▸ WHAT YOU NEED TO DO
Using the listing below, set down exactly the lines starting at the line that contains "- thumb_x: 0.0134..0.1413" and ending at the line that contains "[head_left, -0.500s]", both included, and no others.

▸ DATA EXCERPT

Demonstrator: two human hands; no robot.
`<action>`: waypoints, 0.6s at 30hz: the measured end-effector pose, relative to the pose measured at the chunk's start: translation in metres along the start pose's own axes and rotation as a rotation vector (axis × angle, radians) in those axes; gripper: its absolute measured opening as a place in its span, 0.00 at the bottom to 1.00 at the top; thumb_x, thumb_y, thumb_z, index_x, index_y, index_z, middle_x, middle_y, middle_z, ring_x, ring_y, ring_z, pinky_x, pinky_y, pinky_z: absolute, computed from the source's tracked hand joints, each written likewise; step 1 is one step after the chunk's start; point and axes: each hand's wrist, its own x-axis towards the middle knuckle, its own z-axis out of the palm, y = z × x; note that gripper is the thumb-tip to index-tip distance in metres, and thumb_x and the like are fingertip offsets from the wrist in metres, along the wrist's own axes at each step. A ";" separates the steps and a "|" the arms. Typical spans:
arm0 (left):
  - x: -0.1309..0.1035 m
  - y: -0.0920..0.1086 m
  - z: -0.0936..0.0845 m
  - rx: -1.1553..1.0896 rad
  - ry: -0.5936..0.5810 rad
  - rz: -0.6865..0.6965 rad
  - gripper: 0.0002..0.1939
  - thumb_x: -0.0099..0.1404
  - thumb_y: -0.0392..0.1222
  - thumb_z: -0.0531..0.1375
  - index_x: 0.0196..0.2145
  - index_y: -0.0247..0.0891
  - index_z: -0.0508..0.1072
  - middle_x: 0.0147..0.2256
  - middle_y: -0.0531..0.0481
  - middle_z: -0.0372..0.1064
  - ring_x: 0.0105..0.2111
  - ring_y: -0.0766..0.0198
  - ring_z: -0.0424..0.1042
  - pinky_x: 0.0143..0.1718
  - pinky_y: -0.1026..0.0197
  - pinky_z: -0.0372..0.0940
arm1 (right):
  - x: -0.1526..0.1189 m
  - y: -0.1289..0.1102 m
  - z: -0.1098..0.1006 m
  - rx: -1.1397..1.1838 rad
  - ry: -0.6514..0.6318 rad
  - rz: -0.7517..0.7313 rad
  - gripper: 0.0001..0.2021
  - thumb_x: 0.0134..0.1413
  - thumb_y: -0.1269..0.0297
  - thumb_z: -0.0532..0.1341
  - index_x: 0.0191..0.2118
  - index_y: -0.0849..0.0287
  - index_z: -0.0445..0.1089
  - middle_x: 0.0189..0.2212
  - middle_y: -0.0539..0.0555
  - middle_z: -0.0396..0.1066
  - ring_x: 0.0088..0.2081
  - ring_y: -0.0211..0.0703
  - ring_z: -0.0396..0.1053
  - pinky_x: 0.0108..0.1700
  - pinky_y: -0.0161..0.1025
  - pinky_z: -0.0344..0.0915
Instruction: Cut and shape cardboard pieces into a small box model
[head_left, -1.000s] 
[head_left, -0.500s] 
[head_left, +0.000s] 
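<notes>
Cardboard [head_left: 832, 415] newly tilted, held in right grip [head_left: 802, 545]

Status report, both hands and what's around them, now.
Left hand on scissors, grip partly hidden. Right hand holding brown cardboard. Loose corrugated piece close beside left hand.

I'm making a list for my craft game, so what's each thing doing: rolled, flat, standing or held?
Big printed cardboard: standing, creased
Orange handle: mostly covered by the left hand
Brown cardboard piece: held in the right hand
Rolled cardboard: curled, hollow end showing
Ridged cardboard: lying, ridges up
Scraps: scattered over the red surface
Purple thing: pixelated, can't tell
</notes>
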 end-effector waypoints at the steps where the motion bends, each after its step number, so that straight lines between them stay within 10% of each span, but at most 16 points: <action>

▸ SOLVED EXERCISE
  - thumb_x: 0.0134..0.1413
  - thumb_y: -0.1269..0.0297
  - thumb_z: -0.0532..0.1341
  - index_x: 0.0191..0.2118
  - index_y: -0.0849..0.0287
  - index_z: -0.0445..0.1089
  - middle_x: 0.0189..0.2212
  - middle_y: -0.0539..0.0555
  - middle_z: -0.0396..0.1066
  - ring_x: 0.0088..0.2081
  - ring_y: -0.0211..0.0703
  - ring_z: -0.0396..0.1053
  - pinky_x: 0.0108..0.1700
  - pinky_y: -0.0161..0.1025
  - pinky_z: -0.0344..0.0915
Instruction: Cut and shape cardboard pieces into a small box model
[head_left, -1.000s] 
[head_left, -0.500s] 

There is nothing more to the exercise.